* **Exercise details**:
What you return must be every line below that includes the word "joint".

* **Data**:

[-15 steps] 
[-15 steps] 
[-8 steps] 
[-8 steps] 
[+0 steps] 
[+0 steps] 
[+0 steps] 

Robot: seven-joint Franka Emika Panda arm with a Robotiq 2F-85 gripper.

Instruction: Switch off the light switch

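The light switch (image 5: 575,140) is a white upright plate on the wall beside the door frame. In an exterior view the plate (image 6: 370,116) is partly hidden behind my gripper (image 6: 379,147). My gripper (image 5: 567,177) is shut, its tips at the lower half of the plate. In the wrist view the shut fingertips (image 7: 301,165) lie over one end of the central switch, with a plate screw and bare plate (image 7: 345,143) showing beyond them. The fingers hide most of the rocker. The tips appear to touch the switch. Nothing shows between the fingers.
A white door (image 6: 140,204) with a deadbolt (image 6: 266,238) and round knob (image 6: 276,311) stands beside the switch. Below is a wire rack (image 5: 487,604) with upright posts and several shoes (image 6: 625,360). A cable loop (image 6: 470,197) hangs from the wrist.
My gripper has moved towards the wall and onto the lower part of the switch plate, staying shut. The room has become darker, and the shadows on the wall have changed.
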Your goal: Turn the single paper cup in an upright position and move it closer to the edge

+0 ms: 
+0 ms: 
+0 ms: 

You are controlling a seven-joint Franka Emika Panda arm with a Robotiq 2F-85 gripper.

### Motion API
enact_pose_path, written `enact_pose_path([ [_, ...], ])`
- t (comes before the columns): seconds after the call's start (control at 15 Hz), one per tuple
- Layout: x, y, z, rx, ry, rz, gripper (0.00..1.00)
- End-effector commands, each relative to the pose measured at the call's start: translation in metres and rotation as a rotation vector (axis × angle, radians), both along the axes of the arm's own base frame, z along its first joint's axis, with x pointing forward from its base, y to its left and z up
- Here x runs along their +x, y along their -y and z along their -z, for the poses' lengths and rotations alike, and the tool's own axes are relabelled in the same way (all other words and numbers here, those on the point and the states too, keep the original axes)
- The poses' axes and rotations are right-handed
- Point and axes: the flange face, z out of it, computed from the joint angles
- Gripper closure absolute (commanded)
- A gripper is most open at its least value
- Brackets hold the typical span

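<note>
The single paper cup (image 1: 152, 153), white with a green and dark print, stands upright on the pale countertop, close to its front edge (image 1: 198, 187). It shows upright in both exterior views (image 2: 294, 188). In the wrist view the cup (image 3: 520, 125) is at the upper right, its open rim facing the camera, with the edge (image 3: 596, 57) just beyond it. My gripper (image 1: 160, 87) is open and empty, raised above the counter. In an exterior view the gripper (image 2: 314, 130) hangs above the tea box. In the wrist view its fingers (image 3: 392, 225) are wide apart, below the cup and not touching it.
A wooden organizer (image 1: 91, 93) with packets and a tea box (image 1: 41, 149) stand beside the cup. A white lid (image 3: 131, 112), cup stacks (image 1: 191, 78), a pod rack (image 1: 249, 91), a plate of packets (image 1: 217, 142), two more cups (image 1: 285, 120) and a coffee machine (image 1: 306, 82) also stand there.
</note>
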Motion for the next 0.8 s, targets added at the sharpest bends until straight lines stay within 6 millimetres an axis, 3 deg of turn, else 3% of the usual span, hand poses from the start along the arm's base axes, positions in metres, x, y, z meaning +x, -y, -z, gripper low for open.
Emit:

* **Solution for this task**:
Robot: seven-joint Franka Emika Panda arm with a Robotiq 2F-85 gripper.
You are controlling a seven-joint Franka Emika Panda arm with a Robotiq 2F-85 gripper.
- End-effector commands, each relative to the pose measured at the call's start: translation in metres and rotation as a rotation vector (axis × angle, radians), both along the axes of the arm's own base frame, z along its first joint's axis, with x pointing forward from its base, y to its left and z up
- Point and axes: the flange face, z out of it, computed from the joint angles

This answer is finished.